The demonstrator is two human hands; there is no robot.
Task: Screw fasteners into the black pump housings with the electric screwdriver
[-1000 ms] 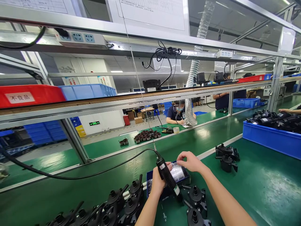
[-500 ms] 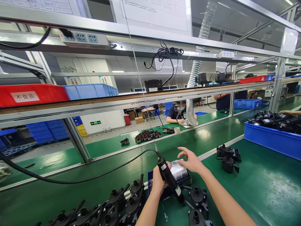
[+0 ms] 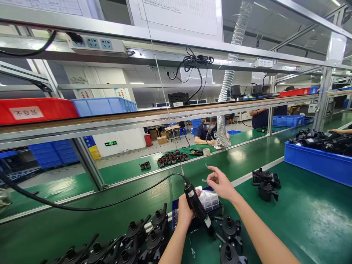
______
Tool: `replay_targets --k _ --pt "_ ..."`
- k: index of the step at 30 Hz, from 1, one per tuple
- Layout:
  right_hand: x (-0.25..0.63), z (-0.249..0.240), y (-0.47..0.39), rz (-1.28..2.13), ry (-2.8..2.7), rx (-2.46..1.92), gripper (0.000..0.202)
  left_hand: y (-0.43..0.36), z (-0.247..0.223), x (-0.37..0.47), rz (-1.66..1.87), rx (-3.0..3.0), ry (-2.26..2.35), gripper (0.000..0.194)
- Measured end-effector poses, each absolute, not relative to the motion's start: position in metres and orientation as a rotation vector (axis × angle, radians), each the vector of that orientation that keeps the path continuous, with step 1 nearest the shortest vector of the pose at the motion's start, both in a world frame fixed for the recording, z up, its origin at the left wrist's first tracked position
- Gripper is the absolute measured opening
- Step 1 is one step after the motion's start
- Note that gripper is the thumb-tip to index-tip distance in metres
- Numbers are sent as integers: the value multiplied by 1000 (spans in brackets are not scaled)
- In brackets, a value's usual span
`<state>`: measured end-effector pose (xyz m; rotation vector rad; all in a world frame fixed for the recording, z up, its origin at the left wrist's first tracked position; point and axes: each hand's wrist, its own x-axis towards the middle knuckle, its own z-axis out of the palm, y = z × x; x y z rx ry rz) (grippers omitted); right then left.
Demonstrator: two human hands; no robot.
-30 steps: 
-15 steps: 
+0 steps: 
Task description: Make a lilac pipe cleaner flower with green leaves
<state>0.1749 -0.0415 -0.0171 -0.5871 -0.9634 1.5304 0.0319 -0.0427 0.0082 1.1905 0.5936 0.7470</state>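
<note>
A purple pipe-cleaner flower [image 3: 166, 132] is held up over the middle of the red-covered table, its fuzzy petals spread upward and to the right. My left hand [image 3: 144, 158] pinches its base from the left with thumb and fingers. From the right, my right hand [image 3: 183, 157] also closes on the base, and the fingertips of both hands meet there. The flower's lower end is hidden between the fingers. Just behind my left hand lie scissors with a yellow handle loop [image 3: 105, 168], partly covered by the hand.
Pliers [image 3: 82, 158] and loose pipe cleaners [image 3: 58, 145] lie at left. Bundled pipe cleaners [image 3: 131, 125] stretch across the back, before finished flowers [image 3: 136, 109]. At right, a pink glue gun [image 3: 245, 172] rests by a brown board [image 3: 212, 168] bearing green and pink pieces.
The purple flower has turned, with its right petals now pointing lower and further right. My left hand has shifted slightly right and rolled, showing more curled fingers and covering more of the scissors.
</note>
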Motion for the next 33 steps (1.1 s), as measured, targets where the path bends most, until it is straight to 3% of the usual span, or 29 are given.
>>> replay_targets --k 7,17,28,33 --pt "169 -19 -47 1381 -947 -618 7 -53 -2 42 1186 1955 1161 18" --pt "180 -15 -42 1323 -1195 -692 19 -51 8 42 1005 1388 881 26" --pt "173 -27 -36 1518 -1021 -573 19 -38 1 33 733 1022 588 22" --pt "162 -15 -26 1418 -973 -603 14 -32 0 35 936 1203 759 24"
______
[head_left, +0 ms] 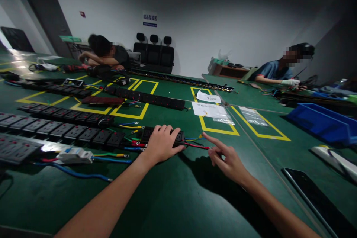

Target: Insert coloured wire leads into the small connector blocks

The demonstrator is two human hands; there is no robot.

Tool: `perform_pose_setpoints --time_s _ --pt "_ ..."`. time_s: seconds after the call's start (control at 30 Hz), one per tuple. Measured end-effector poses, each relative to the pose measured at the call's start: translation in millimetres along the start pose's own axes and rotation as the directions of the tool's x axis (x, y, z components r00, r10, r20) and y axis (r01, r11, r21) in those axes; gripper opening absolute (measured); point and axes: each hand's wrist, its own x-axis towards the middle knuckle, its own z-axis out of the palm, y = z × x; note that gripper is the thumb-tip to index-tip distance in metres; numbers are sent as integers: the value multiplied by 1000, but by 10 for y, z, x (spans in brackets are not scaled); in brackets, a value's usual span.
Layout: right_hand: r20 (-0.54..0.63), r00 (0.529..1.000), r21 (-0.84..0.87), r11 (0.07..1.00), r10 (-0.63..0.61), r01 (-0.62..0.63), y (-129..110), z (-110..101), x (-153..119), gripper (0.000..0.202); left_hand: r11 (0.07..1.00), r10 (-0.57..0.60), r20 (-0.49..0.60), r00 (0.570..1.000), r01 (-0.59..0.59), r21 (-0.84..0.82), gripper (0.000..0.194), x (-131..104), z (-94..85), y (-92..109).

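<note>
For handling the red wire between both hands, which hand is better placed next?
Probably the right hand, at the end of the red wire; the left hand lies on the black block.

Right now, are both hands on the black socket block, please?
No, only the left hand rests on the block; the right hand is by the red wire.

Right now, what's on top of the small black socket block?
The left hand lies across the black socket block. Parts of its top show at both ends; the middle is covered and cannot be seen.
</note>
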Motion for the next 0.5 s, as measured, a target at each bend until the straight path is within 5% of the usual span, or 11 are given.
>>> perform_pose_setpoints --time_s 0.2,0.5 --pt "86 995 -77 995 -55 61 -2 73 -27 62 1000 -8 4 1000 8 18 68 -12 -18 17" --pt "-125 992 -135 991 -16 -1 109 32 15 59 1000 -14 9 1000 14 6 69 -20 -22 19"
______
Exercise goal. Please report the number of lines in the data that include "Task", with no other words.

Reply to the exercise. 2